Force est aussi de constater qu’aux États-Unis, ce sont les États ayant opté pour la concurrence intégrale à l’aval qui connaissent des prix plus élevés et en plus forte hausse que les États ayant gardé un marché aval avec des prix régulés, voire un monopole public. Ces derniers sont d’ailleurs ceux qui protègent le mieux leurs citoyens en leur faisant bénéficier de la compétitivité du mix de production propre à chaque État. De quoi voir un lien entre refus de la concurrence à tout prix, compétitivité énergétique, et attractivité économique et industrielle.
Puisque nul autre endroit au monde n’a mis en œuvre une ouverture du marché de l’énergie aussi profonde et uniforme qu’en Europe, et que la comparaison au sein du G20 n’est guère flatteuse pour le choix libéral européen, les dirigeants européens seraient bien avisés de regarder la réalité en face et de s’inspirer du modèle américain ou canadien où chaque État ou Province est libre de définir son degré de dérégulation du marché de l’énergie.
Quant aux dirigeants français, tout à leur ambition de réindustrialisation et de décarbonation de l’industrie, ils ne doivent pas oublier que ce sont le MEDEF et les consommateurs industriels qui ont, dans les années 90, milité pour la primauté du marché, et que c’est la contestabilité des tarifs, imposée au nom de la concurrence, qui expose les consommateurs à la volatilité du marché. Ce tripatouillage éloigne dès lors la construction tarifaire du principe de couverture des coûts dont les Français sont désormais privés.
La CFE Énergies demande par conséquent au Gouvernement, qui ne cesse de revendiquer la possibilité de faire bénéficier les consommateurs français de la compétitivité du mix de production français et d’offrir aux entreprises des prix stables, d’engager un bilan honnête et sans tabou de l’ouverture du marché de l’électricité.

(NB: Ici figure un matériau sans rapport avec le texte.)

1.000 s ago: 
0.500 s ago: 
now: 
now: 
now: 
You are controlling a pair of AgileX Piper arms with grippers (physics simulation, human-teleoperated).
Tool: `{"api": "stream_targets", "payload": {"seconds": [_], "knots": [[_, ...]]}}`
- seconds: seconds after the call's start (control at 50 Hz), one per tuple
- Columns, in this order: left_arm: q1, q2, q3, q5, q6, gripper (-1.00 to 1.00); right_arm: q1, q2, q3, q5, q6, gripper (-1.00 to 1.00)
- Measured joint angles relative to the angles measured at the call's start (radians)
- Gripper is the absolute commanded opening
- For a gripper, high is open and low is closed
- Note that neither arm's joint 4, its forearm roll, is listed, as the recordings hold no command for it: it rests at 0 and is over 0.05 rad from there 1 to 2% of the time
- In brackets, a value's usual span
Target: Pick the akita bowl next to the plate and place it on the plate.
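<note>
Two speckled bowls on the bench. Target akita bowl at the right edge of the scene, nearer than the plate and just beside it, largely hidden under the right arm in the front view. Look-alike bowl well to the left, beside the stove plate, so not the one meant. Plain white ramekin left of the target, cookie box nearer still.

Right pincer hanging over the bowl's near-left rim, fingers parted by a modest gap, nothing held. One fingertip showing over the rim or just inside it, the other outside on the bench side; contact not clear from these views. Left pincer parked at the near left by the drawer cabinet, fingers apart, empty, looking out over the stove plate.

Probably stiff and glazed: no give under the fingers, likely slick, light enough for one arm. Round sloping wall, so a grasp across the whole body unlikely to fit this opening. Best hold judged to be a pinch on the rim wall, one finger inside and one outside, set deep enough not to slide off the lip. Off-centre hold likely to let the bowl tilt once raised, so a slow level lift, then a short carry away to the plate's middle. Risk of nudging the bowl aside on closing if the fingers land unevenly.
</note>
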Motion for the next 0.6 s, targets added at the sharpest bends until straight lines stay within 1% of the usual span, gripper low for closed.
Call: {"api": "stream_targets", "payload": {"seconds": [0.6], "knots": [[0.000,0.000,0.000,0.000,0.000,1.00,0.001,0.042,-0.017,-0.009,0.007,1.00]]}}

Il ne doit pas fermer la porte à l’idée de porter cette idée de dérégulation subsidiaire laquelle laisse chaque Etat Membre libre de choisir son degré de dérégulation, quitte à revenir au monopole, et qui est fidèle à l’esprit des pères fondateurs de l’Europe, à savoir l’unité dans la diversité. « Rétablir des rapports de force sur la scène européenne » pour défendre la compétitivité électrique française, c’est ce qu’Olivier Lluansi de la Fabrique de l’Industrie a récemment déclaré devant les sénateurs.